## Exercise aim
Nothing may be dropped. Retype the whole listing exactly.

"""

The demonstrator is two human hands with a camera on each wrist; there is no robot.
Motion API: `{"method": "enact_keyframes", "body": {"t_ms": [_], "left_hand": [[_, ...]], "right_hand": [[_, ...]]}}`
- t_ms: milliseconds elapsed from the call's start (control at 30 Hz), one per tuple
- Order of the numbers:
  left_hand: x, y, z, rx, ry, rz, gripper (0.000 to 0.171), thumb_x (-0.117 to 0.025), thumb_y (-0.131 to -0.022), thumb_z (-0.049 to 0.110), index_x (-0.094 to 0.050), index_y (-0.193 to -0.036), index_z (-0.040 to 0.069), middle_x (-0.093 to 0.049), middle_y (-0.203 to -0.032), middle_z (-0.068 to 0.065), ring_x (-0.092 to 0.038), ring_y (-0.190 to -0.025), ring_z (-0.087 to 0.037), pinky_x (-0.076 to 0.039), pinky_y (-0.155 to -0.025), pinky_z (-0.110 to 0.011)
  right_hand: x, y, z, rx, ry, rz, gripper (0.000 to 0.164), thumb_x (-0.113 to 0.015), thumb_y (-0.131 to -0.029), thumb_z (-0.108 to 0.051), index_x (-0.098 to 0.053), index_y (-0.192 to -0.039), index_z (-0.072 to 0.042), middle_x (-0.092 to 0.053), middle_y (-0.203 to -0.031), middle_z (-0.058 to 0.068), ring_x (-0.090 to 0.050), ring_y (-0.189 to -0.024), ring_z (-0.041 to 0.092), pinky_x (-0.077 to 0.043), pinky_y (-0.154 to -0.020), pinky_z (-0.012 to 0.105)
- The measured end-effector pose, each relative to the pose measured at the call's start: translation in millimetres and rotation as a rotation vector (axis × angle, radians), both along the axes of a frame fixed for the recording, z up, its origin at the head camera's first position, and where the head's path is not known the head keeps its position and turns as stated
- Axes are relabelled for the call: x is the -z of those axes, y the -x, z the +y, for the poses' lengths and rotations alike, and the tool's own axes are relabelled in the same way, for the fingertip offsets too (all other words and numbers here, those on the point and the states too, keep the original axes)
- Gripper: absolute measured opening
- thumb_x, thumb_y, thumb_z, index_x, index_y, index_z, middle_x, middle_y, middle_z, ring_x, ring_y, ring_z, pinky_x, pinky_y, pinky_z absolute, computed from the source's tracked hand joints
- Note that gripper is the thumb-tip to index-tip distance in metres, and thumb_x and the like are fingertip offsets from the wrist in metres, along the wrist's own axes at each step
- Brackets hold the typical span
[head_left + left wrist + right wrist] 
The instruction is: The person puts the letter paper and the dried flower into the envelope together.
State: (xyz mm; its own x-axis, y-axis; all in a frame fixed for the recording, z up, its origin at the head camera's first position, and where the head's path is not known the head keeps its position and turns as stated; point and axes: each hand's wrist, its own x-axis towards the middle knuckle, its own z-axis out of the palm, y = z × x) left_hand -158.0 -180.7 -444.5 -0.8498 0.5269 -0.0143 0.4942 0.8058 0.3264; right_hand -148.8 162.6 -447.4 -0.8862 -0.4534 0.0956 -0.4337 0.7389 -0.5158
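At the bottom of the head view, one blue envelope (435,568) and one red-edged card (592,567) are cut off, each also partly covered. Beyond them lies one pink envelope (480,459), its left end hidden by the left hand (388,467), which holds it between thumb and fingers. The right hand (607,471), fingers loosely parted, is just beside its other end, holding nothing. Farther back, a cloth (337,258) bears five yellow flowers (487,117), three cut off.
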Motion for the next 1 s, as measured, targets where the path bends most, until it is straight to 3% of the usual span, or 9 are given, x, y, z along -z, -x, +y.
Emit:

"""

## Finished exercise
The demonstrator is two human hands with a camera on each wrist; there is no robot.
Motion API: `{"method": "enact_keyframes", "body": {"t_ms": [_], "left_hand": [[_, ...]], "right_hand": [[_, ...]]}}`
- t_ms: milliseconds elapsed from the call's start (control at 30 Hz), one per tuple
- Order of the numbers:
  left_hand: x, y, z, rx, ry, rz, gripper (0.000 to 0.171), thumb_x (-0.117 to 0.025), thumb_y (-0.131 to -0.022), thumb_z (-0.049 to 0.110), index_x (-0.094 to 0.050), index_y (-0.193 to -0.036), index_z (-0.040 to 0.069), middle_x (-0.093 to 0.049), middle_y (-0.203 to -0.032), middle_z (-0.068 to 0.065), ring_x (-0.092 to 0.038), ring_y (-0.190 to -0.025), ring_z (-0.087 to 0.037), pinky_x (-0.076 to 0.039), pinky_y (-0.155 to -0.025), pinky_z (-0.110 to 0.011)
  right_hand: x, y, z, rx, ry, rz, gripper (0.000 to 0.164), thumb_x (-0.113 to 0.015), thumb_y (-0.131 to -0.029), thumb_z (-0.108 to 0.051), index_x (-0.098 to 0.053), index_y (-0.192 to -0.039), index_z (-0.072 to 0.042), middle_x (-0.092 to 0.053), middle_y (-0.203 to -0.031), middle_z (-0.058 to 0.068), ring_x (-0.090 to 0.050), ring_y (-0.189 to -0.024), ring_z (-0.041 to 0.092), pinky_x (-0.077 to 0.043), pinky_y (-0.154 to -0.020), pinky_z (-0.012 to 0.105)
- The measured end-effector pose, each relative to the pose measured at the call's start: translation in millimetres and rotation as a rotation vector (axis × angle, radians), both along the axes of a frame fixed for the recording, z up, its origin at the head camera's first position, and where the head's path is not known the head keeps its position and turns as stated
- Axes are relabelled for the call: x is the -z of those axes, y the -x, z the +y, for the poses' lengths and rotations alike, and the tool's own axes are relabelled in the same way, for the fingertip offsets too (all other words and numbers here, those on the point and the states too, keep the original axes)
- Gripper: absolute measured opening
- thumb_x, thumb_y, thumb_z, index_x, index_y, index_z, middle_x, middle_y, middle_z, ring_x, ring_y, ring_z, pinky_x, pinky_y, pinky_z absolute, computed from the source's tracked hand joints
- Note that gripper is the thumb-tip to index-tip distance in metres, and thumb_x and the like are fingertip offsets from the wrist in metres, along the wrist's own axes at each step
- Brackets hold the typical span
[head_left + left wrist + right wrist] 
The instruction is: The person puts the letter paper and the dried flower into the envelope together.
State: (xyz mm; its own x-axis, y-axis; all in a frame fixed for the recording, z up, its origin at the head camera's first position, and where the head's path is not known the head keeps its position and turns as stated; point and axes: each hand's wrist, its own x-axis towards the middle knuckle, its own z-axis out of the palm, y = z × x) left_hand -158.0 -180.7 -444.5 -0.8498 0.5269 -0.0143 0.4942 0.8058 0.3264; right_hand -148.8 162.6 -447.4 -0.8862 -0.4534 0.0956 -0.4337 0.7389 -0.5158
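At the bottom of the head view, one blue envelope (435,568) and one red-edged card (592,567) are cut off, each also partly covered. Beyond them lies one pink envelope (480,459), its left end hidden by the left hand (388,467), which holds it between thumb and fingers. The right hand (607,471), fingers loosely parted, is just beside its other end, holding nothing. Farther back, a cloth (337,258) bears five yellow flowers (487,117), three cut off.
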Motion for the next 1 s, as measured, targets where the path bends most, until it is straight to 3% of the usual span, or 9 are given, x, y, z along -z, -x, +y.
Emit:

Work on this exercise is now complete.